▶ _YOUR INSTRUCTIONS_
Nothing but a verbatim copy of the data, minus the images, should be returned.

▶ _DATA SECTION_
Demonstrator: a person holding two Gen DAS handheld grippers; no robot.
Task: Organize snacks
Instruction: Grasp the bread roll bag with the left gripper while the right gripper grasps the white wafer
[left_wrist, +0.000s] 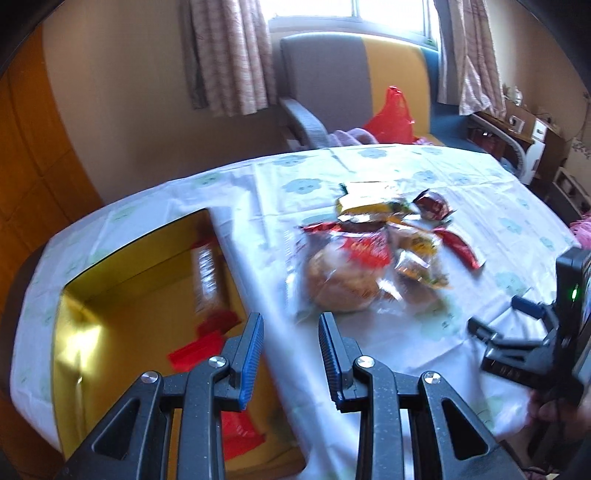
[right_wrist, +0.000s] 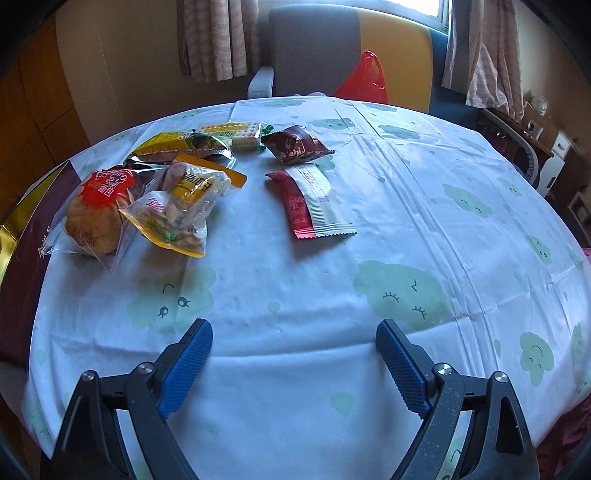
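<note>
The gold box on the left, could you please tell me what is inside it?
Inside the gold box lie red packets and a brownish one; the left gripper's fingers hide the near corner.

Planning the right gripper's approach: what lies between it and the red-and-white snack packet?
Only bare tablecloth between the right gripper and the red-and-white packet, in the right wrist view.

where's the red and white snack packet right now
In the right wrist view the red and white packet lies flat on the tablecloth, alone just right of the snack pile, with the dark red packet behind it.
</note>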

▶ _THE ANSWER_
Demonstrator: a person holding two Gen DAS handheld grippers; no robot.
Task: Organize snacks
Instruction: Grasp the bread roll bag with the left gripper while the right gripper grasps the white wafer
[left_wrist, +0.000s] 
[right_wrist, +0.000s] 
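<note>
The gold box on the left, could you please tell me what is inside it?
Inside the gold box lie red packets and a brownish one; the left gripper's fingers hide the near corner.

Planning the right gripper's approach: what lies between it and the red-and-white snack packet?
Only bare tablecloth between the right gripper and the red-and-white packet, in the right wrist view.

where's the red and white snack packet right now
In the right wrist view the red and white packet lies flat on the tablecloth, alone just right of the snack pile, with the dark red packet behind it.
</note>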

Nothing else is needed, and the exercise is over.